Invisible link to canonical for Microformats

Passwords with Polars


Wrangling csv password manager exports


04 nov 2024

Header image credit1

Introduction

Over time, I have tried several approaches to password management: LastPass, Firefox, and Safari (now Apple’s Passwords app). Not all passwords have been migrated when switching solution. In this post, I’ll consolidate .csv exports from different password managers, and analyze the resulting dataset. This is somewhat complicated as each manager has its own format and content. Furthermore, there is overlap between the different exports.

I’ll tackle this challenge with Polars - a fast DataFrame library for manipulating structured data written in Rust, with a Python interface. Being well-versed in Pandas, I took this project as an opportunity to explore Polars and understand its unique strengths and abilities.

Note: Be carefull with your passwords, and don’t read any of this as security advice.

Python environment

I’m using the python 3.12 standard library and Polars 1.12.0 (the latest version as of 2024-11-04).

import hashlib
from enum import Enum
from pathlib import Path
from typing import Self
import requests
from collections.abc import Collection
from dataclasses import dataclass

import polars as pl f
from tenacity import retry, stop_after_attempt, wait_exponential, retry_if_exception

Fun with File Formats

Each password manager exports data in its own format. I printed the column headers from the first line of each file and found the following:

Source Columns
Safari Title, Url, Username, Password, OTPAuth
Passwords Title, URL, Username, Password, Notes, OTPAuth
LastPass url, username, password, totp, extra, name, grouping, fav
Firefox url, username, password, httpRealm, formActionOrigin, guid, timeCreated, timeLastUsed, timePasswordChanged
Table 1: Initial column headers from different password managers

They have different columns, with different names, and Firefox has two header rows. The second header row must be skipped, not to appear as junk data in the imported .csv. I put all Columns I won’t bother with in strike-through.

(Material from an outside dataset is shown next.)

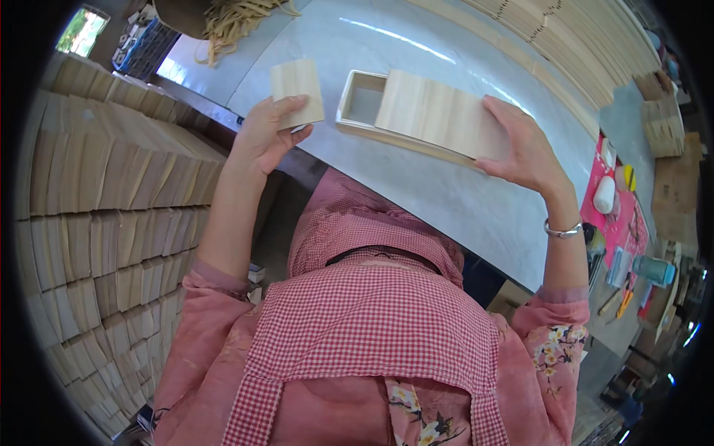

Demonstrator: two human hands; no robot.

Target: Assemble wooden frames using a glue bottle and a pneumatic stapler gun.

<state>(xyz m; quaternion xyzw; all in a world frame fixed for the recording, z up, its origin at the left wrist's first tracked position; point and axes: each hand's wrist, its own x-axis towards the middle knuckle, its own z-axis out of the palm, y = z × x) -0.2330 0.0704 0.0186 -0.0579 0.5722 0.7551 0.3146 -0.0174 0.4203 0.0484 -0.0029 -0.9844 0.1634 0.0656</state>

I’m not using LastPass or Firefox at the moment, and Safari’s passwords are superseded by Apple Passwords, so I will try to make all formats like that. So, I came up with the following mapping to a unified Output column set:

Output Safari LastPass Firefox
Title Title name url
URL Url url url
Username Username username username
Password Password password password
Notes ”” ”” ””
OTPAuth OTPAuth totp ””
Table 2: Mapping columns to a unified output format

To represent formats, I made a dataclass Source with the name of the columns, and a mapping to the output column names. Then, all Sources were put in an Enum to keep things tidy. I added additional properties to support additional differences in the data sets: header_rows to handle longer headers, and modification_date if there is a column with that in the source data.

@dataclass(frozen=True)
class Source:
    title: str
    url: str
    username: str
    password: str
    notes: str
    otp_auth: str
    header_rows: int = 1
    modification_date: str | None = None

    def mapping(self).
        return {
            "Title": self.title,
            "URL": self.url,
            "Username": self.username,
            "Password": self.password,
            "Notes": self.notes,
            "OTPAuth": self.otp_auth,
        }


class Sources(Source, Enum):
    APPLE = "Title", "URL", "Username", "Password", "Notes", "OTPAuth"
    FIREFOX = "url", "url", "username", "password", None, None, 2, "timePasswordChanged"
    LASTPASS = "name", "url", "username", "password", None, "totp"
    SAFARI = "Title", "Url", "Username", "Password", None, "OTPAuth"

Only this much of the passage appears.